Razvan Bucuroiu, head of Eurocontrol’s operations planning unit said the organization wants to achieve a "borderless airspace structure" above flight level 315 (FL315), where operators fly preferred routes. Airlines flying in Europe deal with a much different Air Traffic Management (ATM) structure than that of the United States, as different Air Traffic Control (ATC) agencies control different blocks of airspace. That causes some flights to go along inefficient routes, because of how controllers from different states are managing them. 
“We currently have fully – or partially – implemented free route airspace in 23 area control centers in Europe and the aim is to achieve 25 by the end of this year," said Bucuroiu. 
Another factor contributing to the inefficient routes is the greater volume of "highly performant" aircraft, Bucuroiu said. The greater number of modern high performing modern aircraft being deployed by operators today pushes the demand for flights occurring between FL310 and FL390.
Bucuroiu also said there is a disconnect between the actions of ATCs and the actual European route network. 
“What the controller wants to do when he sees an aircraft in his sector is to get rid of it as soon as possible,” said Bucuroiu. "So the controller gives the pilot a direct routing. But there is no logical relationship between the actual trajectories of the flights and the route network…We are saying to them: wouldn’t it be better for traffic predictability, for your own sector, for air traffic flow management purposes in general, that you get the flight plan that corresponds to the actual trajectory of the aircraft?"

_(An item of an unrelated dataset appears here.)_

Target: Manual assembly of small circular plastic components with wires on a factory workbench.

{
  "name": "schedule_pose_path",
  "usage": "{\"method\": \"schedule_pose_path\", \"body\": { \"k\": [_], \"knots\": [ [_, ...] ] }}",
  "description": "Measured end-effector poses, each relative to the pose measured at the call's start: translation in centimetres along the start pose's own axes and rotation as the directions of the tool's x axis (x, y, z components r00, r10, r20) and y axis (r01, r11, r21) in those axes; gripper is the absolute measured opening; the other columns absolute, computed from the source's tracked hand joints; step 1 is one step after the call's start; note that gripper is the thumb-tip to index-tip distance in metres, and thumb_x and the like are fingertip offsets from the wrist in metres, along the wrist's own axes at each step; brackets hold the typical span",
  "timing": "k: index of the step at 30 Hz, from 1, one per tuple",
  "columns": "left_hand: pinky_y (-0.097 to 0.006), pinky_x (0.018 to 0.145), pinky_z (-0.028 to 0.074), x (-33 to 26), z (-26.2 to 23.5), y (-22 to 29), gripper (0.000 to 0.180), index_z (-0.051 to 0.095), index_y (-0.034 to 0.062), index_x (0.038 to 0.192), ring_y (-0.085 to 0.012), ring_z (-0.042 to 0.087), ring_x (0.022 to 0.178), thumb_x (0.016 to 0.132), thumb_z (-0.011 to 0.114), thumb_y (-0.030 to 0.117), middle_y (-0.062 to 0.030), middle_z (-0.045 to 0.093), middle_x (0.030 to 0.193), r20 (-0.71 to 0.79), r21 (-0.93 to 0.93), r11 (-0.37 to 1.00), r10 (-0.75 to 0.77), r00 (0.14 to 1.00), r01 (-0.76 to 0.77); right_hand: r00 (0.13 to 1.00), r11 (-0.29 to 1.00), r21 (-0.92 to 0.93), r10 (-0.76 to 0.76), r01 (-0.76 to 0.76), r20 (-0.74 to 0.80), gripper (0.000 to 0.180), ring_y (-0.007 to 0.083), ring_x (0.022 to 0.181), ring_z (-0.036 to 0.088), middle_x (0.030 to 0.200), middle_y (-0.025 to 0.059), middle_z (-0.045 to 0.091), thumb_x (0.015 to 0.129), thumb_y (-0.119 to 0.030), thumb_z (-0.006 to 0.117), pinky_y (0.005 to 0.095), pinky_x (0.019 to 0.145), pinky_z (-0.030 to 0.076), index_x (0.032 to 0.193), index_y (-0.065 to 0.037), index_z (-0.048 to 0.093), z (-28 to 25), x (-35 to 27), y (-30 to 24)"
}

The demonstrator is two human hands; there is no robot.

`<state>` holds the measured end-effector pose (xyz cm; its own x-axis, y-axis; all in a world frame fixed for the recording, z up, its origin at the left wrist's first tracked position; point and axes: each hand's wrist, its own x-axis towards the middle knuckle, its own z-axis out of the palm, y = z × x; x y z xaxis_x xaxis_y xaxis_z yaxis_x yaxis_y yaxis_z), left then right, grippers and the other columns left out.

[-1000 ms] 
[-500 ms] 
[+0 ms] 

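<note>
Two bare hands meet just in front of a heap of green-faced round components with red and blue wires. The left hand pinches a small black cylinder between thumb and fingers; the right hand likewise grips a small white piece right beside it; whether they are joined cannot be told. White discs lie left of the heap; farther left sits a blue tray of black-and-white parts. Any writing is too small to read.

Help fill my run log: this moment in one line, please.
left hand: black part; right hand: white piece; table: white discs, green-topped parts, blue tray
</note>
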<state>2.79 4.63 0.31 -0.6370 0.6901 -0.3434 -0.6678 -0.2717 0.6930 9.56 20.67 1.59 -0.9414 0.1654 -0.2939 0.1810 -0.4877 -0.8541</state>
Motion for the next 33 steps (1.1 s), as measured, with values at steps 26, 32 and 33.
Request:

Eurocontrol introduced the Flight Efficiency program in May 2013 to coordinate with aircraft operators and flight planning service providers to improve the routes that operators are flying by improving the flight planning process. The organization has also introduced a program to allow airlines to review their flight plans and the actual routes that they flew, and compare that with other users of the same route. 
Eurocontrol Direct Network Manager Joe Sultana said his organization hopes to inspire airlines to improve flight planning with the initiative. 

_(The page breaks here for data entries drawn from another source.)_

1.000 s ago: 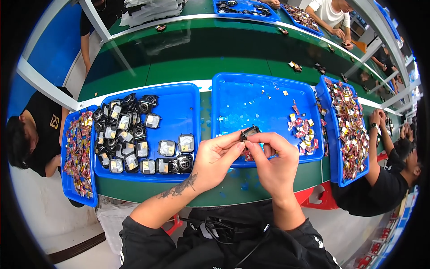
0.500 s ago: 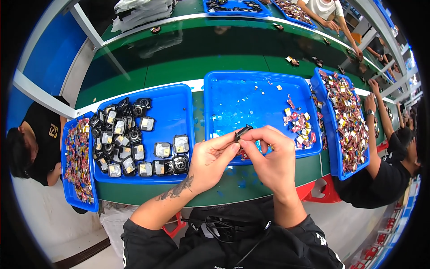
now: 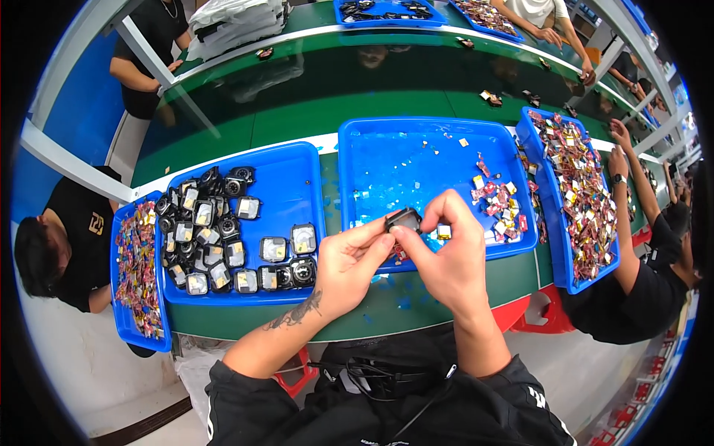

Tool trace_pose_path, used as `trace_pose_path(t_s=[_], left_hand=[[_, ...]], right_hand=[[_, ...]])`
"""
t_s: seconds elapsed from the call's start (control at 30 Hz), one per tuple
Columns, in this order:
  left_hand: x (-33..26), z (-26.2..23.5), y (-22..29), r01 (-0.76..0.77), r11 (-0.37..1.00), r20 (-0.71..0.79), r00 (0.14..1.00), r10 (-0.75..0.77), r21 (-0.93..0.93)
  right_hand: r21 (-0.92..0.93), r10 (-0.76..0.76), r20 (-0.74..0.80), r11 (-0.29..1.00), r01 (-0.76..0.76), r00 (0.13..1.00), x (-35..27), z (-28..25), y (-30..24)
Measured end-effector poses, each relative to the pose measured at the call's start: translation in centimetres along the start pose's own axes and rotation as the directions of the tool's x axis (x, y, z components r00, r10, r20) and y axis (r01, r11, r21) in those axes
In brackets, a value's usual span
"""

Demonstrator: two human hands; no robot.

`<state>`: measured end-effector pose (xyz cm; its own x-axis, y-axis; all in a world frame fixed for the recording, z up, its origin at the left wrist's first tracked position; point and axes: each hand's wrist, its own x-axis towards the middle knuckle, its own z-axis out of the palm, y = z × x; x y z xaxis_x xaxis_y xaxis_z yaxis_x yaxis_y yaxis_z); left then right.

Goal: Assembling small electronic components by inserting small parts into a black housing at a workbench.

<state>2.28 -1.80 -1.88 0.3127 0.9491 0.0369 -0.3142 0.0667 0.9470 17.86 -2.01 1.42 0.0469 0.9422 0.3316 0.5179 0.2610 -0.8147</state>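
Above the front edge of the middle blue tray (image 3: 401, 128), both my hands hold a small black smartwatch case (image 3: 404, 220) with a dark grey face. My left hand (image 3: 348, 269) pinches its left side between thumb and fingers. My right hand (image 3: 448, 256) is closed at its right side, the thumb on the lower edge and the index finger bent beside it. Small red parts with white and yellow squares (image 3: 500, 208) lie at the right of this tray. To the left, a blue tray (image 3: 286, 175) holds several similar black watch cases (image 3: 202, 213), piled and in rows.
Narrow blue trays full of small red and gold parts stand at far left (image 3: 139, 267) and right (image 3: 576, 208). Beyond runs a green conveyor belt (image 3: 312, 97) with a few loose parts. Metal posts (image 3: 74, 160) frame the bench. Co-workers sit at both sides.
The watch case has turned from edge-on to show its flat grey face, and my right fingers have shifted around it. A person in dark clothing now stands at the upper left.
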Motion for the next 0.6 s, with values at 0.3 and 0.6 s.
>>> trace_pose_path(t_s=[0.3, 0.6], left_hand=[[0.5, 0.4, 0.9, -0.101, 0.990, -0.133, 0.987, 0.087, -0.096], [0.2, -0.5, 2.9, -0.354, 0.747, 0.187, 0.935, 0.302, 0.562]], right_hand=[[0.513, 0.223, 0.213, 0.803, -0.303, 0.951, -2.4, -0.5, 1.0], [0.667, 0.207, 0.291, 0.656, -0.354, 0.934, -1.7, -2.2, 0.6]])
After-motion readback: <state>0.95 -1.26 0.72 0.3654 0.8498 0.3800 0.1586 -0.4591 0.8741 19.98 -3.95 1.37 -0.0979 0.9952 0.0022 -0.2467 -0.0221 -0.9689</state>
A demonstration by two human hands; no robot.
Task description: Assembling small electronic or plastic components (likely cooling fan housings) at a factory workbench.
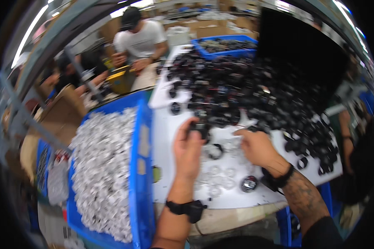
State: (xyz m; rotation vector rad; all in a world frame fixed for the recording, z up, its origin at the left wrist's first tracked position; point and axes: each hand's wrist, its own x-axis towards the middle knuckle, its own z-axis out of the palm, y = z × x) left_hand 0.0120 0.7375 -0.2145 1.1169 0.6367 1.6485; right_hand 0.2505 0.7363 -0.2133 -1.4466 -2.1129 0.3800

Some European carriers, such as Thomas Cook Airlines of Belgium, are taking matters into their own hands by working directly with Eurocontrol on the problem. Chris Woodland, manager of air traffic services with Thomas Cook, said the airline has been working with Eurocontrol for two years and now has a method for identifying more efficient routes.
Woodland said a new technology called the "opportunities tool" from Eurocontrol has the ability to select the "cheapest route." On a route between its hub airport and Casablanca, Thomas Cook is saving "200 or 250kg of fuel each flight" because of the new tool. 
"One major change has been the move to analyze the most efficient routes based on cost and not just fuel. That’s having a big impact. When you have a very cheap country that sits next to a very expensive country you will fly a lot longer to save a lot of money. That’s not efficient. If something was done about that at a European level we would see a big change in the way we operate," said Woodland.